■ **Exercise description**: Scan the records for "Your" and copy each line that contains it.

(Records excerpted from a collection)
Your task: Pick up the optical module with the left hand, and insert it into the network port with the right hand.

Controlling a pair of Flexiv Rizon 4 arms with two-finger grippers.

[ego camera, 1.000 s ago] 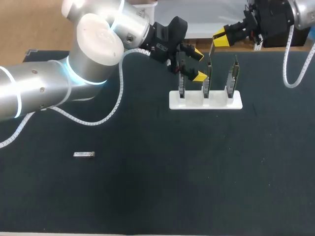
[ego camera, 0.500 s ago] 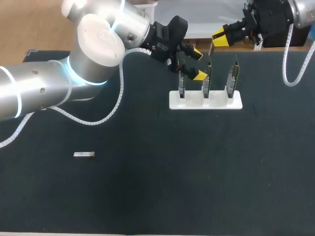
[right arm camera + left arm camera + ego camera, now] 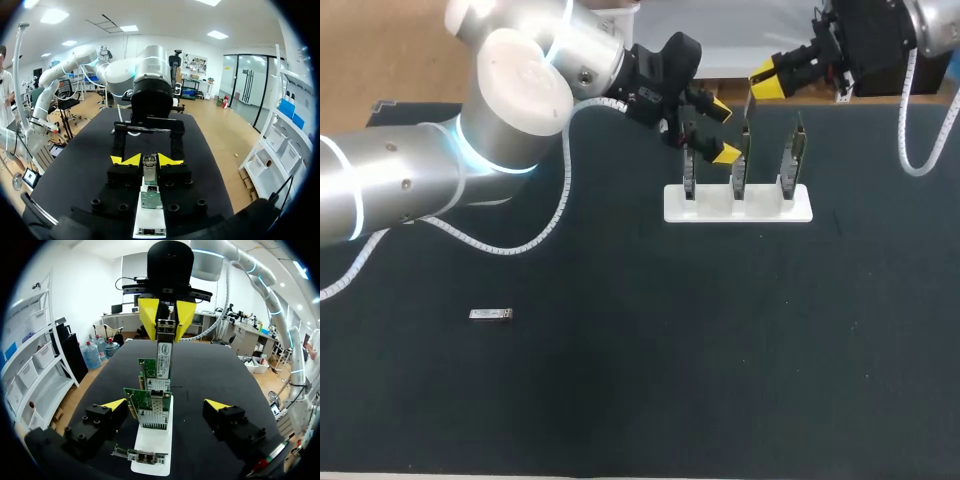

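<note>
Surface: dark surface [image 3: 650, 380], with a white holder [image 3: 765, 208] near the far edge carrying three upright network cards [image 3: 739, 160].
Optical module: the optical module [image 3: 163, 356] hangs upright in the air, just above the row of cards and clear of them.
Right end effector: the right end effector [image 3: 166, 319] is clamped on the module's upper end, one yellow tip on each side.
Left end effector: the left end effector [image 3: 166, 405] is spread wide and holds nothing; it sits low beside the holder with the cards ahead between its fingers.
Spare part: a second module [image 3: 491, 314] lies flat, well apart from the holder, on the left arm's side.
Step in hand: by my reading the pick-up and hand-over are done, and insertion is what remains.
Next move: the module's free end needs lining up squarely with a network port [image 3: 153, 414] on a card, then a straight, gentle push. I cannot tell which card is meant.
Risk: a tilted approach could catch the cage edge or rock the card in its slot.
</note>
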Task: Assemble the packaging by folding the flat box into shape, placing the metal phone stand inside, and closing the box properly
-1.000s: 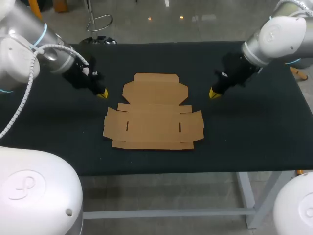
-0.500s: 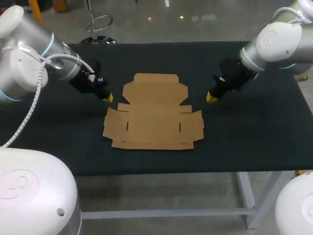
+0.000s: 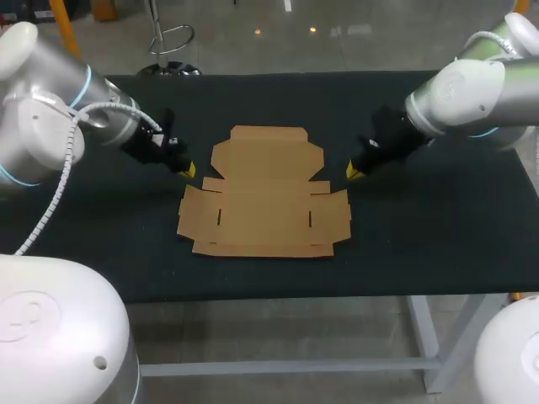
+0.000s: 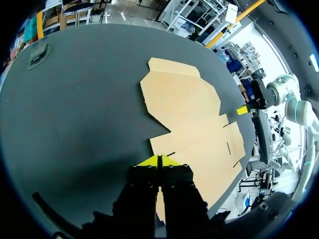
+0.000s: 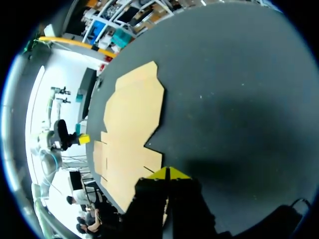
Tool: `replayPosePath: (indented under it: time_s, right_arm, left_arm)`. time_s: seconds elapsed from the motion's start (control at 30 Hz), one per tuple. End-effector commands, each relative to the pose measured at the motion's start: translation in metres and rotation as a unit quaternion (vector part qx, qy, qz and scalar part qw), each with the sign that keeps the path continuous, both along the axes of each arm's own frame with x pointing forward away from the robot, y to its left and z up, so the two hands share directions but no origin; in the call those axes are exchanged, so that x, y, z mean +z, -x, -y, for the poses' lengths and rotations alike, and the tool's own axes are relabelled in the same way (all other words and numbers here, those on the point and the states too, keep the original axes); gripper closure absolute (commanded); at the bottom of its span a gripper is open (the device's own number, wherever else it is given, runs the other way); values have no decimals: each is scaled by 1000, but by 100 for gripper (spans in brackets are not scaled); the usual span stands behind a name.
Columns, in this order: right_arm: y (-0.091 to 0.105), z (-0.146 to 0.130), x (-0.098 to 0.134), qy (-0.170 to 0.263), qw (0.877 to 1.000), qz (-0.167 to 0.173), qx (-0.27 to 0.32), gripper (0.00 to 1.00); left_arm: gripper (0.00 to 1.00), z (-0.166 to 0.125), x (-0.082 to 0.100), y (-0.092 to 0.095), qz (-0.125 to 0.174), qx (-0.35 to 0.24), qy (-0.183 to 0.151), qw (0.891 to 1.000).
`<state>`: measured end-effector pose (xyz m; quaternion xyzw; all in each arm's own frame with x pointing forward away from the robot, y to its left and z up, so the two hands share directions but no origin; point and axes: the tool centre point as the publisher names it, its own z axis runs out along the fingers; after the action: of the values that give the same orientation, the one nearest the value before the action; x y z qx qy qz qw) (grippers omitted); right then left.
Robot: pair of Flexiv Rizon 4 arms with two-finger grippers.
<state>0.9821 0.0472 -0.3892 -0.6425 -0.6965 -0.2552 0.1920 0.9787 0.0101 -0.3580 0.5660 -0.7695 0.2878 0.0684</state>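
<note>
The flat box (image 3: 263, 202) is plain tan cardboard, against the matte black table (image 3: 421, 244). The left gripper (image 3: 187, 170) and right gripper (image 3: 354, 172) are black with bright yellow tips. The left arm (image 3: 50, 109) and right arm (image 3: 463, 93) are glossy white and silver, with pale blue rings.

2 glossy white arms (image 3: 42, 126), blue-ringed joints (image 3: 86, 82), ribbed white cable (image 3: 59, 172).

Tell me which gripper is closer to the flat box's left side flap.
Left. The left gripper is just past the far corner of that flap. The right gripper is across the flat cardboard box, off its opposite side.
</note>
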Motion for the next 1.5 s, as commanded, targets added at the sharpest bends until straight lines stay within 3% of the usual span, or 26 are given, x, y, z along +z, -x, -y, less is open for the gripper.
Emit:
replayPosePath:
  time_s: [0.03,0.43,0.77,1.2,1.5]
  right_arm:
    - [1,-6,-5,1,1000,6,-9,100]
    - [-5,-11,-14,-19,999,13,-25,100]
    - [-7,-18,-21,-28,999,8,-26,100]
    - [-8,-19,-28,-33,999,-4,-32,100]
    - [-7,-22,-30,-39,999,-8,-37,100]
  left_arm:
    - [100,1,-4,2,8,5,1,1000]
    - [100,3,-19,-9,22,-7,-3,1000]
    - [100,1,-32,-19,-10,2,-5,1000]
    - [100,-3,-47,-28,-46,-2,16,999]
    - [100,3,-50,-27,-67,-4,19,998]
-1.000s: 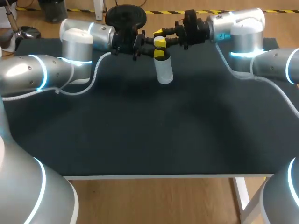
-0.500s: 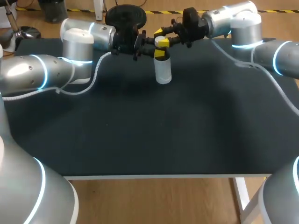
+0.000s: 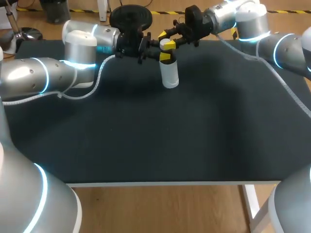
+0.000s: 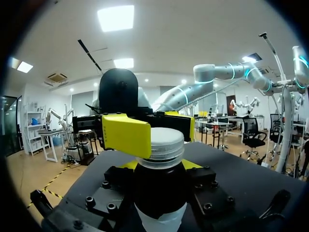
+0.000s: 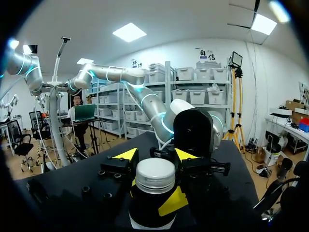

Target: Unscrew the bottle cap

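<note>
Got the right gripper (image 5: 156, 155) clamped on the cap (image 5: 154, 178), with a yellow finger (image 4: 126, 135) on each side of it, both touching. Got the left gripper (image 4: 160, 165) clamped lower down, on the dark upper part of the bottle (image 3: 170, 75) right under the cap, yellow tips pressed in from two sides. Seeing the cap seated on the bottle, silver-white, ribbed round its side; can't make out any gap at the threads. Seeing the bottle upright, base on the black table (image 3: 146, 136), body pale below the left gripper's tips and clear of both grippers there. Got the left arm (image 3: 48, 73) coming in from the bottle's left, wrist just beside the bottle. Got the right arm (image 3: 272, 43) coming in from the bottle's right and from behind it. Putting the table's far edge close behind the bottle, near edge well apart from it.
</note>
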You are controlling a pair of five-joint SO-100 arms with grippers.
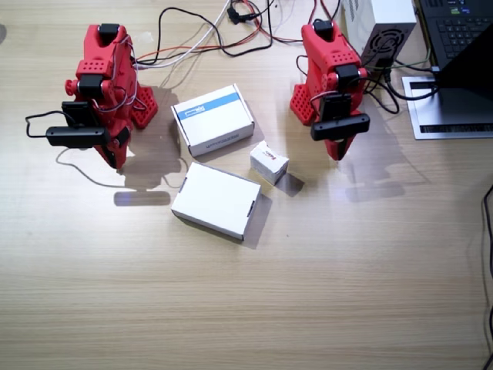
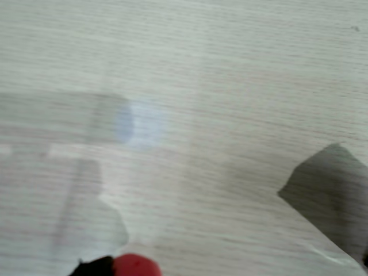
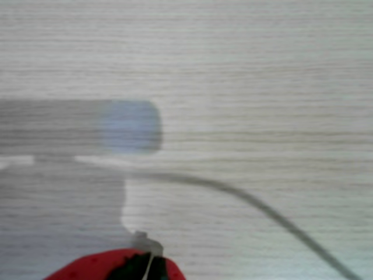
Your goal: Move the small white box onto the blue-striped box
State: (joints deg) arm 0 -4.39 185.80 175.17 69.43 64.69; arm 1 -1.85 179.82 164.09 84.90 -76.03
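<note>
With small white box [image 1: 269,162] lying untouched at frame centre, just lower right of blue-striped box [image 1: 212,119], and finger opening indeterminable on both empty grippers, advisable: left gripper [image 1: 339,148] descent squarely over carton.

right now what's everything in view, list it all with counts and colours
small white cube carton with red mark: 1, white, table centre, right of both flat boxes
blue-striped flat white cardboard box: 1, white and blue, between the arms
plain white flat cardboard box: 1, white, nearest the camera
wooden table: 1, light wood
cables: several, black, white, red, far edge
grey-white power unit: 1, far edge
laptop: 1, black, picture's right edge
right arm: 1, red, gripper near table, jaw state unclear
left arm: 1, red, gripper pointing down, jaw state unclear
</note>
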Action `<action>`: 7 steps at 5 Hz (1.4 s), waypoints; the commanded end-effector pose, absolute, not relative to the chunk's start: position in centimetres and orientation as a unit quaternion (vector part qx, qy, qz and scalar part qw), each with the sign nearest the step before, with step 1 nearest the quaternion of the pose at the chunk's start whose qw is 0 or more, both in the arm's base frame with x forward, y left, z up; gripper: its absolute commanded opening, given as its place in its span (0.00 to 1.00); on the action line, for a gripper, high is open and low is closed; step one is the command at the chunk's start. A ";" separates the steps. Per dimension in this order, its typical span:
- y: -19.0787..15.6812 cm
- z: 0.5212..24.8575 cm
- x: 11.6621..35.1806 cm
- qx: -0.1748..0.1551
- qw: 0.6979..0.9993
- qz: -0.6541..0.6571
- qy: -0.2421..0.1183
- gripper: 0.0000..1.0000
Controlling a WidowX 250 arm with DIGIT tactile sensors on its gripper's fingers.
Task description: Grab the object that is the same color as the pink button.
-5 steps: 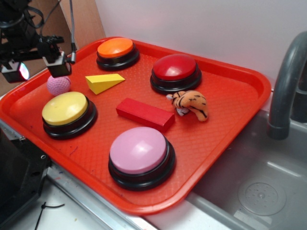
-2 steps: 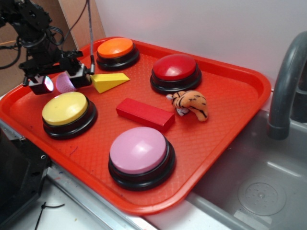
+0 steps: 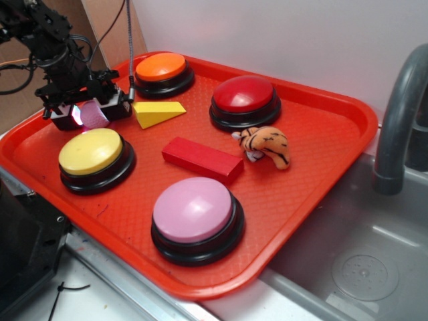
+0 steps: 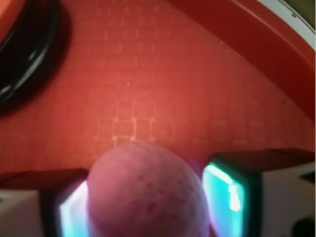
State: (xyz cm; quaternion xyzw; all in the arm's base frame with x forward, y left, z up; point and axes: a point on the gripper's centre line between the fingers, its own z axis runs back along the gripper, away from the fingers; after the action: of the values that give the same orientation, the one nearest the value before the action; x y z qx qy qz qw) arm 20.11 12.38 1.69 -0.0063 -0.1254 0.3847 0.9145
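One tray [image 3: 348, 120] holds everything: four buttons, namely the pink button [image 3: 194, 208], a red one [image 3: 244, 93], a yellow one [image 3: 90, 150] and an orange one [image 3: 160, 66]; then one red block [image 3: 200, 159], one yellow wedge [image 3: 157, 112], one toy tiger [image 3: 266, 146] and one pink ball [image 3: 93, 115]. That ball sits at the tray's left side, between the yellow and orange buttons, just beside the wedge, well apart from the pink button.

The gripper [image 3: 91, 114] is down around it, one finger on each side. From the wrist, the ball [image 4: 148, 192] fills the gap and the pads [image 4: 224, 190] press or nearly press its flanks, so the jaws look closed on it.

Judging by its knitted texture, the ball is light, soft and squashy, not slippery or fragile. Holding it across its widest middle suits it best; off-centre it may roll out.
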 end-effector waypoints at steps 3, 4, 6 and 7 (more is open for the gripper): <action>9.5 11.0 18.9 -0.044 0.976 0.207 -0.041 0.00; 6.1 15.4 19.6 -0.052 0.988 0.140 -0.035 0.00; 1.9 20.8 19.6 -0.083 0.992 0.076 -0.062 0.00; -0.2 22.1 19.9 -0.062 0.993 0.057 -0.077 0.00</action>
State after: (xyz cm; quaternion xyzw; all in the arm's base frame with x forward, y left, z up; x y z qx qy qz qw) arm 20.31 -0.87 20.40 -0.0621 -0.0497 0.0566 0.9952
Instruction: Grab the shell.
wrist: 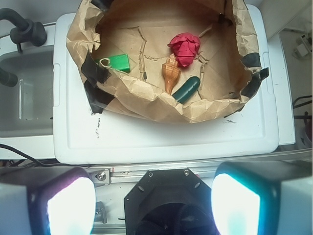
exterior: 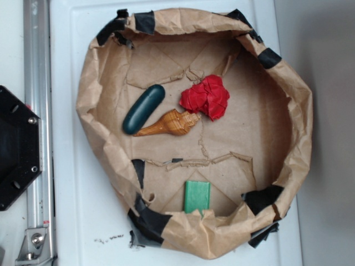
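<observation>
The orange-brown spiral shell (exterior: 169, 124) lies on the brown paper floor of the paper-lined bin, its point toward the dark green capsule (exterior: 143, 108). In the wrist view the shell (wrist: 170, 72) lies far ahead, between the red paper ball (wrist: 185, 47) and the capsule (wrist: 186, 90). My gripper (wrist: 154, 203) is open, high above the robot base and well short of the bin, with nothing between its fingers (wrist: 68, 203). The gripper does not show in the exterior view.
A red crumpled paper ball (exterior: 206, 96) touches the shell's wide end. A green block (exterior: 197, 197) lies near the paper wall (exterior: 191, 233). The crumpled wall with black tape rings everything. The black robot base (exterior: 16, 147) and a metal rail (exterior: 37, 66) stand at the left.
</observation>
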Robot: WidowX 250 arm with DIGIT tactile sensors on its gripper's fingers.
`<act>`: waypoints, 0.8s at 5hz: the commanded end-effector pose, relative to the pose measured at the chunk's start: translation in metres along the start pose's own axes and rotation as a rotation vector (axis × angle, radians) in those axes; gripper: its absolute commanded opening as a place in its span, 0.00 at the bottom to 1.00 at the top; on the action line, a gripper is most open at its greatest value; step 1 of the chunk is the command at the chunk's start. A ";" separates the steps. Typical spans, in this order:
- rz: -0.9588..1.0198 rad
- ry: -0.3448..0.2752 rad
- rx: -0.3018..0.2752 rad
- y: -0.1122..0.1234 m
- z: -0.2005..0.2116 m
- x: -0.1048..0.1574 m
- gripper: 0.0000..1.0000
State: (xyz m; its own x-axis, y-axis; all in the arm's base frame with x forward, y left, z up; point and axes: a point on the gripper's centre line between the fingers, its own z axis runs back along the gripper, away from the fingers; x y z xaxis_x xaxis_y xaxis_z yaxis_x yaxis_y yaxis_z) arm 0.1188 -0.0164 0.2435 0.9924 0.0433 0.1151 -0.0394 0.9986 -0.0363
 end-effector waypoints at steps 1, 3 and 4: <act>0.000 0.000 0.000 0.000 0.000 0.000 1.00; -0.014 -0.047 0.002 0.031 -0.056 0.072 1.00; -0.002 -0.036 -0.046 0.049 -0.071 0.092 1.00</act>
State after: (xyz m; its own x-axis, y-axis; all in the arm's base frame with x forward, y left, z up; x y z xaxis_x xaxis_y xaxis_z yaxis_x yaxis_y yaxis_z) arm 0.2114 0.0289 0.1664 0.9954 0.0258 0.0921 -0.0169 0.9953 -0.0957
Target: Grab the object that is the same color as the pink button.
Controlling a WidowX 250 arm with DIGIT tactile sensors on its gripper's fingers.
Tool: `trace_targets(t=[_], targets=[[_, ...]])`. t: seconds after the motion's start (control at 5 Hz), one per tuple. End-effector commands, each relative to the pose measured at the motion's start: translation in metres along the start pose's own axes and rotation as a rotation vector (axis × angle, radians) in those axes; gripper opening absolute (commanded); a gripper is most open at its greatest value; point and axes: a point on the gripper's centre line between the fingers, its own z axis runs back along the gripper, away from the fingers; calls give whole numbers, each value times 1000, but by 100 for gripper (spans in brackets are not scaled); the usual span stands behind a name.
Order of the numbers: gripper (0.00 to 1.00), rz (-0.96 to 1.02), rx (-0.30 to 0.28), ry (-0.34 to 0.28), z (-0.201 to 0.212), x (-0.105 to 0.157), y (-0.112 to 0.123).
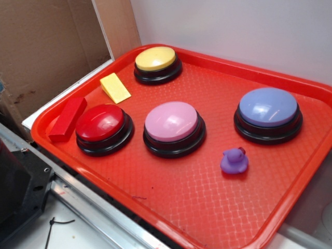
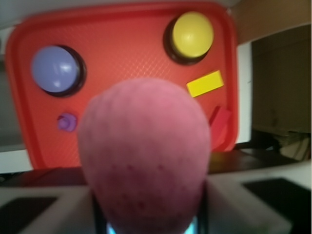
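A blurred pink ball [image 2: 145,158], dimpled like a golf ball, fills the middle of the wrist view, very close to the lens. It sits between the pale fingers [image 2: 44,209] of the hand [image 2: 146,214], which is clamped on it from both sides, high above a red tray [image 1: 192,207]. In the exterior view the tray holds four dome buttons on black bases: a yellow button [image 1: 155,58] at the back, a red button [image 1: 100,123] at the left, the pink button [image 1: 171,121] in the centre, and a lavender-blue button [image 1: 268,107] at the right. A purple duck [image 1: 234,161] stands in front of the blue one. A yellow wedge [image 1: 115,87] and a red block [image 1: 68,119] lie near the left rim. The ball and hand are outside this view.
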Motion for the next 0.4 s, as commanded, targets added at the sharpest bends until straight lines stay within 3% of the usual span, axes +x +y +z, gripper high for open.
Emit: trace_targets(t=[0.0, 0.2], targets=[[0, -24, 91, -89, 37, -15, 4], [0, -39, 79, -84, 33, -13, 4]])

■ **Answer to this exercise**:
Your task: Pick up the optical module with the left hand, and insert it into the network port with the right hand.
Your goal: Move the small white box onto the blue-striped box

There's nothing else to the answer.